Vronsky was in the lobby at The Travel Inn waiting for the elevator when Cottingham ‘caught his attention.’
‘He annoyed me by holding up the elevator on his floor, as I waited for it in the lobby,’ he recalled.
‘I assume he was holding it up to see if the fire he set was taking hold. So when he came down, I gave him a “what took you so long to get on an elevator” look.’

Richard Cottingham is seen above in an old mugshot

Vronsky created a chart (pictured) that is a historical and investigative-judicial chronology. Numbers 10 – 19 in the green portion were the confessions Vronsky was able to get from Cottingham from 2021 – 2022 with the help from a victim’s daughter, Jennifer Weiss
He remembered Cottingham’s outlandish stare and odd hairstyle.
‘His eyes were out of focus,’ Vronsky said. ‘He wasn’t looking at me – but rather through me.’
Eighteen months later, when Cottingham was on trial in New Jersey and indicted in New York for the Torso Murders, Vronsky realized who he met.
‘I recognized the haircut and remembered the guy on the elevator,’ he said. ‘Of course I had no idea.’
He remembers Cottingham rushing past him and felt the soft bag he was holding that brushed up against him – the bag was holding the pair of heads.
The duo have now been in communication for seven years after being introduced by one of the victims’ daughters.
Jennifer Weiss’ mother, Deedeh Goodarzi, was a sex worker who was one of the victims at the Travel Inn Hotel.
‘Jennifer inspired him to talk to us about other murders he committed that I would then manage to identify,’ Vronsky said.

Vronsky shows a photo gallery of previously unsolved cases that he has helped to close

Vronsky said Weiss (pictured right with him), who died of a brain tumor in May 2023, forgave Cottingham for the brutal murder of her mother
Sadly, Weiss died in May 2023 from a brain tumor.

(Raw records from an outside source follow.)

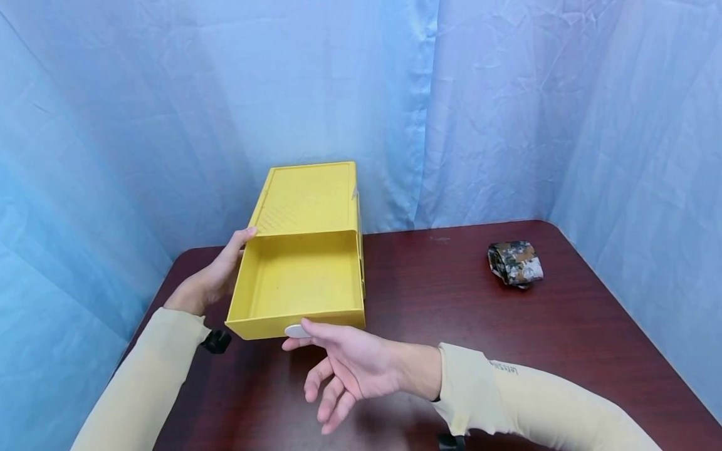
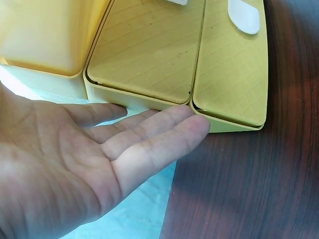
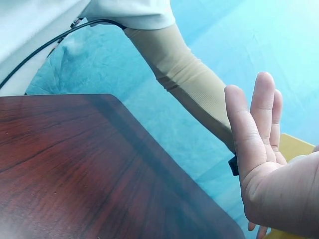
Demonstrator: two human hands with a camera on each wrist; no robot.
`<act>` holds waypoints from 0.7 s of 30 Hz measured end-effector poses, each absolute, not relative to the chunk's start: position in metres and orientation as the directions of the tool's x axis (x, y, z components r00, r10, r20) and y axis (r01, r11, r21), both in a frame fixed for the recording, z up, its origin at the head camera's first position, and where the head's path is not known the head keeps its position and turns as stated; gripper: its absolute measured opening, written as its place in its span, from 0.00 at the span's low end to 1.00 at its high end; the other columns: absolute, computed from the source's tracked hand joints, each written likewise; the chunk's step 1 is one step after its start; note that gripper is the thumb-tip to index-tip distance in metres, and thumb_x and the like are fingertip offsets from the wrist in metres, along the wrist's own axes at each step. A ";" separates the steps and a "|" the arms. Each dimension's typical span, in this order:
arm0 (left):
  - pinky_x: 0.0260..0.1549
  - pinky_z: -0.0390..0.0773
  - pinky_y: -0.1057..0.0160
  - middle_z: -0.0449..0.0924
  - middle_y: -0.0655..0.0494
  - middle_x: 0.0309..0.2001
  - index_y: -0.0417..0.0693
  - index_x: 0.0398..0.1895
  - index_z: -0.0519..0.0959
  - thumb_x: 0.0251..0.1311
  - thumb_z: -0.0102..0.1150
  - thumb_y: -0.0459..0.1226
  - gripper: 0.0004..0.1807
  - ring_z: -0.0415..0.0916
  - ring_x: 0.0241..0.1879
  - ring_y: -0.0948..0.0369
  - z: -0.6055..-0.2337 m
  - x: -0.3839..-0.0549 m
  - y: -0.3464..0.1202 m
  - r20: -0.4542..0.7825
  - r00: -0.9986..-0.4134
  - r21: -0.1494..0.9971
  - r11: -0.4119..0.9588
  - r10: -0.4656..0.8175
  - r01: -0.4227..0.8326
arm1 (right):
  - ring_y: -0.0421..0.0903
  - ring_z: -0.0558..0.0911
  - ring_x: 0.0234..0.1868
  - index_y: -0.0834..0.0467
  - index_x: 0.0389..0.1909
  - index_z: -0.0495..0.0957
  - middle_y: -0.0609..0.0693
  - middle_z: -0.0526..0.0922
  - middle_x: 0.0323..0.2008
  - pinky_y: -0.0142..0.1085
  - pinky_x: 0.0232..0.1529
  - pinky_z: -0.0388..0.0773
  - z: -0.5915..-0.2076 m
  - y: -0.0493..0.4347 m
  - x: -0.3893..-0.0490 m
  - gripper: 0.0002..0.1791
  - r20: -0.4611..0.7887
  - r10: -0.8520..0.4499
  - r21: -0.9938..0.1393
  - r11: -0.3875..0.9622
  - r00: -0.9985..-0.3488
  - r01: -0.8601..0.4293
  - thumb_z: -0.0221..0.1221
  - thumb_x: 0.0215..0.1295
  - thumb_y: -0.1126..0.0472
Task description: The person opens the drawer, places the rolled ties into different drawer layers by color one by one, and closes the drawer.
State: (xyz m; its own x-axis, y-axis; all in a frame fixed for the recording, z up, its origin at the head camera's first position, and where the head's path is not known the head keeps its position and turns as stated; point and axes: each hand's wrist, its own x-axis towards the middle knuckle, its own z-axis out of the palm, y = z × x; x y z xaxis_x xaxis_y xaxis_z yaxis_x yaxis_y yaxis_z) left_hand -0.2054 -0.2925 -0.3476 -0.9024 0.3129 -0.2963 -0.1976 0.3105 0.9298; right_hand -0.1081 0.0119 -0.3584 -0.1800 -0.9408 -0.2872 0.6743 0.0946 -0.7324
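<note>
A yellow drawer cabinet [image 1: 310, 197] stands at the back of the table, its top drawer [image 1: 304, 275] pulled out and bare inside. With fairly straight fingers, my left hand [image 1: 222, 263] rests along the cabinet's left side, its thumb at the top front edge. In the left wrist view, two lower drawers [image 2: 144, 50] are closed, and white tabs show on their fronts. My right hand [image 1: 361, 363] pinches the white tab [image 1: 296, 331] of the pulled-out drawer between thumb and index finger. Its other fingers hang loosely spread below.
A folded camouflage-patterned bundle [image 1: 515, 263] lies on the right side of the dark red-brown table [image 1: 451, 300]. Blue curtains [image 1: 496, 113] hang behind the table and at both sides. A black cable [image 3: 45, 42] runs beside the sleeve in the right wrist view.
</note>
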 end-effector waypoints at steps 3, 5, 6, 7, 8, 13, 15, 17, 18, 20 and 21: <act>0.41 0.84 0.49 0.82 0.43 0.47 0.37 0.67 0.65 0.67 0.20 0.73 0.52 0.85 0.41 0.50 -0.348 -0.205 -0.293 -0.301 -0.898 0.930 0.306 0.320 -0.202 | 0.48 0.86 0.24 0.46 0.76 0.56 0.51 0.81 0.31 0.60 0.44 0.81 -0.359 0.013 -0.106 0.38 -0.286 -0.942 -0.730 0.097 -0.175 0.676 0.45 0.74 0.30; 0.40 0.84 0.50 0.82 0.43 0.46 0.37 0.66 0.66 0.67 0.20 0.73 0.52 0.85 0.41 0.50 -0.348 -0.205 -0.293 -0.298 -0.899 0.931 0.306 0.322 -0.200 | 0.48 0.86 0.24 0.46 0.76 0.56 0.51 0.81 0.31 0.59 0.43 0.82 -0.360 0.013 -0.105 0.38 -0.286 -0.942 -0.731 0.096 -0.177 0.675 0.45 0.74 0.30; 0.41 0.84 0.50 0.82 0.43 0.46 0.37 0.66 0.66 0.67 0.19 0.73 0.52 0.84 0.41 0.51 -0.348 -0.205 -0.293 -0.295 -0.898 0.932 0.306 0.326 -0.195 | 0.48 0.86 0.24 0.46 0.76 0.56 0.51 0.81 0.30 0.59 0.43 0.82 -0.360 0.013 -0.104 0.38 -0.285 -0.942 -0.733 0.096 -0.177 0.673 0.45 0.74 0.30; 0.40 0.84 0.51 0.82 0.44 0.46 0.37 0.66 0.66 0.67 0.19 0.73 0.52 0.84 0.40 0.51 -0.348 -0.205 -0.293 -0.292 -0.899 0.932 0.308 0.325 -0.191 | 0.48 0.86 0.24 0.46 0.76 0.56 0.51 0.81 0.30 0.59 0.43 0.82 -0.359 0.012 -0.103 0.38 -0.285 -0.943 -0.731 0.099 -0.170 0.675 0.45 0.74 0.30; 0.40 0.84 0.52 0.82 0.44 0.46 0.37 0.66 0.66 0.67 0.19 0.73 0.52 0.84 0.40 0.52 -0.348 -0.205 -0.294 -0.289 -0.900 0.932 0.311 0.326 -0.187 | 0.48 0.86 0.24 0.46 0.77 0.56 0.51 0.81 0.30 0.59 0.44 0.81 -0.359 0.011 -0.103 0.38 -0.284 -0.945 -0.730 0.103 -0.163 0.676 0.45 0.74 0.30; 0.41 0.84 0.54 0.83 0.45 0.45 0.38 0.65 0.68 0.67 0.18 0.73 0.52 0.85 0.40 0.52 -0.348 -0.205 -0.294 -0.276 -0.903 0.933 0.318 0.331 -0.169 | 0.47 0.86 0.25 0.45 0.77 0.55 0.50 0.82 0.30 0.59 0.45 0.81 -0.360 0.008 -0.101 0.39 -0.281 -0.950 -0.726 0.117 -0.138 0.678 0.45 0.74 0.30; 0.41 0.84 0.54 0.83 0.44 0.45 0.38 0.66 0.68 0.67 0.18 0.73 0.52 0.85 0.40 0.52 -0.348 -0.205 -0.294 -0.272 -0.903 0.934 0.318 0.332 -0.164 | 0.47 0.86 0.24 0.45 0.77 0.56 0.50 0.82 0.30 0.59 0.45 0.81 -0.361 0.007 -0.101 0.38 -0.281 -0.949 -0.731 0.115 -0.142 0.673 0.45 0.74 0.30; 0.40 0.84 0.53 0.83 0.44 0.45 0.38 0.65 0.68 0.67 0.18 0.73 0.52 0.85 0.39 0.52 -0.348 -0.204 -0.293 -0.275 -0.903 0.933 0.319 0.329 -0.168 | 0.47 0.86 0.25 0.45 0.77 0.56 0.50 0.82 0.30 0.58 0.44 0.82 -0.362 0.008 -0.101 0.38 -0.283 -0.949 -0.730 0.119 -0.140 0.673 0.45 0.74 0.30; 0.40 0.84 0.54 0.83 0.44 0.44 0.38 0.65 0.68 0.67 0.18 0.73 0.52 0.85 0.39 0.52 -0.347 -0.204 -0.293 -0.276 -0.904 0.932 0.319 0.327 -0.169 | 0.47 0.86 0.25 0.45 0.77 0.56 0.50 0.82 0.30 0.58 0.44 0.82 -0.362 0.009 -0.101 0.38 -0.284 -0.949 -0.730 0.121 -0.137 0.673 0.45 0.74 0.30; 0.39 0.84 0.54 0.83 0.45 0.44 0.38 0.64 0.68 0.67 0.18 0.73 0.52 0.85 0.39 0.52 -0.347 -0.203 -0.292 -0.276 -0.906 0.932 0.321 0.322 -0.170 | 0.47 0.87 0.25 0.45 0.77 0.56 0.50 0.82 0.30 0.57 0.44 0.82 -0.363 0.009 -0.101 0.38 -0.282 -0.950 -0.729 0.124 -0.130 0.673 0.45 0.74 0.30; 0.39 0.85 0.54 0.83 0.45 0.44 0.38 0.64 0.68 0.67 0.18 0.73 0.52 0.85 0.39 0.52 -0.347 -0.203 -0.292 -0.276 -0.905 0.932 0.319 0.324 -0.170 | 0.47 0.87 0.25 0.45 0.77 0.56 0.50 0.82 0.31 0.57 0.43 0.82 -0.363 0.009 -0.101 0.38 -0.282 -0.951 -0.729 0.126 -0.128 0.673 0.45 0.73 0.30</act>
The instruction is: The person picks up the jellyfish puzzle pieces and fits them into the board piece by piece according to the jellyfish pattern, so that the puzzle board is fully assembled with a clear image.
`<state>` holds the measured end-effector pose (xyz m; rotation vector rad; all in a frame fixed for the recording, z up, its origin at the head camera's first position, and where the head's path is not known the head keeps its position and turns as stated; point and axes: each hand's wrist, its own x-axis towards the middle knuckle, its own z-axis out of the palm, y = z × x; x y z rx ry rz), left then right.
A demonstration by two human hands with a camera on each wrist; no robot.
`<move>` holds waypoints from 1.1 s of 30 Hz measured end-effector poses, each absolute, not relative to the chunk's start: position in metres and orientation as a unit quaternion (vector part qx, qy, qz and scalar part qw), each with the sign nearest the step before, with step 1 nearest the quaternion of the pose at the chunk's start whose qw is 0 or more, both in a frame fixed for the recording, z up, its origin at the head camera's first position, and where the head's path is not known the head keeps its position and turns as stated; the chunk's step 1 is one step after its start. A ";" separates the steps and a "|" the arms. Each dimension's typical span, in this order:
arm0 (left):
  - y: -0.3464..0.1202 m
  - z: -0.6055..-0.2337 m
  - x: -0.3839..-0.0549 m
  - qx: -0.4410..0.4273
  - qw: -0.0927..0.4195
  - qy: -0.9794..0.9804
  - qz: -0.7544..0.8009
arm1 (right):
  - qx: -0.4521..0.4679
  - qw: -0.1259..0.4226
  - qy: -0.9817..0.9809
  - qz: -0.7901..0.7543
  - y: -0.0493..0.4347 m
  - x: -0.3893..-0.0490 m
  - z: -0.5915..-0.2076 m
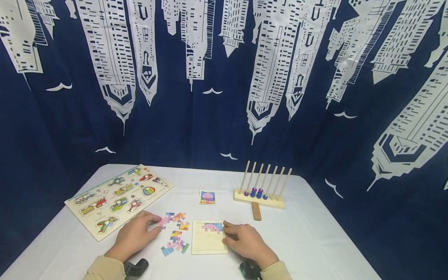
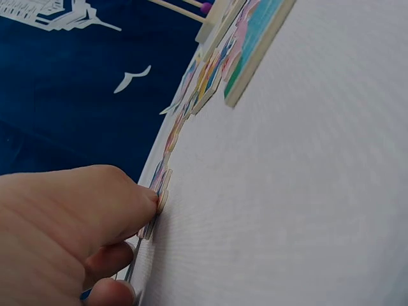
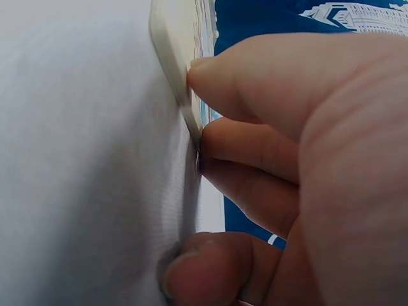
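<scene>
On the left, my left hand (image 1: 137,231) pinches a pink jigsaw piece (image 1: 163,222) at the edge of the loose pieces; its thumb lies against the piece in the left wrist view. Other colourful jigsaw pieces (image 1: 175,235) spread between that hand and a square wooden puzzle tray (image 1: 209,245). Inside the tray's upper right part sit joined pieces with a pink face (image 1: 211,228). My right hand (image 1: 247,240) grips the tray's right edge, thumb at the rim and fingertips by the upper corner. In the right wrist view, the tray's pale side (image 3: 171,54) runs beside the thumb.
A small picture card (image 1: 207,197) lies behind the tray. Farther right stands a wooden peg rack (image 1: 259,199) with purple and blue beads, a brown wooden block (image 1: 256,211) before it. A large vehicle puzzle board (image 1: 119,200) lies at the left on the white-covered table (image 1: 308,241).
</scene>
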<state>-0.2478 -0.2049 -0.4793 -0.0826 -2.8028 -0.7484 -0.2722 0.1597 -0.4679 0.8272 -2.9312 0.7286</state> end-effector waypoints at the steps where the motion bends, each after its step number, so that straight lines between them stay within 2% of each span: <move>1: -0.205 -0.479 -0.248 -0.029 0.119 -0.959 -0.256 | 0.264 0.004 -0.936 0.234 0.160 -0.272 -0.468; 13: -0.205 -0.477 -0.246 -0.016 0.105 -0.952 -0.286 | 0.263 0.000 -0.934 0.241 0.160 -0.272 -0.467; 20: -0.204 -0.477 -0.247 -0.031 0.121 -0.950 -0.287 | 0.261 -0.001 -0.935 0.241 0.160 -0.272 -0.466; 23: -0.200 -0.474 -0.245 -0.043 0.092 -0.946 -0.307 | 0.261 -0.001 -0.935 0.239 0.160 -0.272 -0.466; 28: -0.196 -0.470 -0.237 -0.118 0.004 -0.947 -0.299 | 0.265 0.003 -0.934 0.240 0.160 -0.272 -0.467; 33: -0.194 -0.468 -0.234 -0.171 -0.011 -0.942 -0.290 | 0.268 0.006 -0.934 0.238 0.161 -0.273 -0.467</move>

She was 45, leaving behind a husband and three young children. Before her death, she forgave Cottingham for her mother’s murder.
Vronsky describes Cottingham as an ‘outliler’ among serial killers and believes there is no serial killer like him.
‘He had no pattern or MO. Cottingham’s MO was no MO, that’s one of the reasons police for 13 years never knew there was a serial killer out there,’ he said.
During one of their most recent conversations, Vronsky said Cottingham, who used to be an avid reader but watches more television these days because of his ailing eyesight, said he ‘loves the Sopranos,’ which were ‘shot on his home turf.’
He also shared that one of his favorite recent movies is Law Abiding Citizen starring Gerard Butler and Jamie Foxx.
The story centers around a father who is traumatized when his wife and daughter are murdered and sets out on a course of revenge.
‘Cottingham considers himself the serial killer in that movie playing games with police,’ Vronsky said.
Adding, ‘He is the American werewolf, for real… hardworking father-of-three by day, torso killer by night. Except, every night of the month [is] a full moon for him.’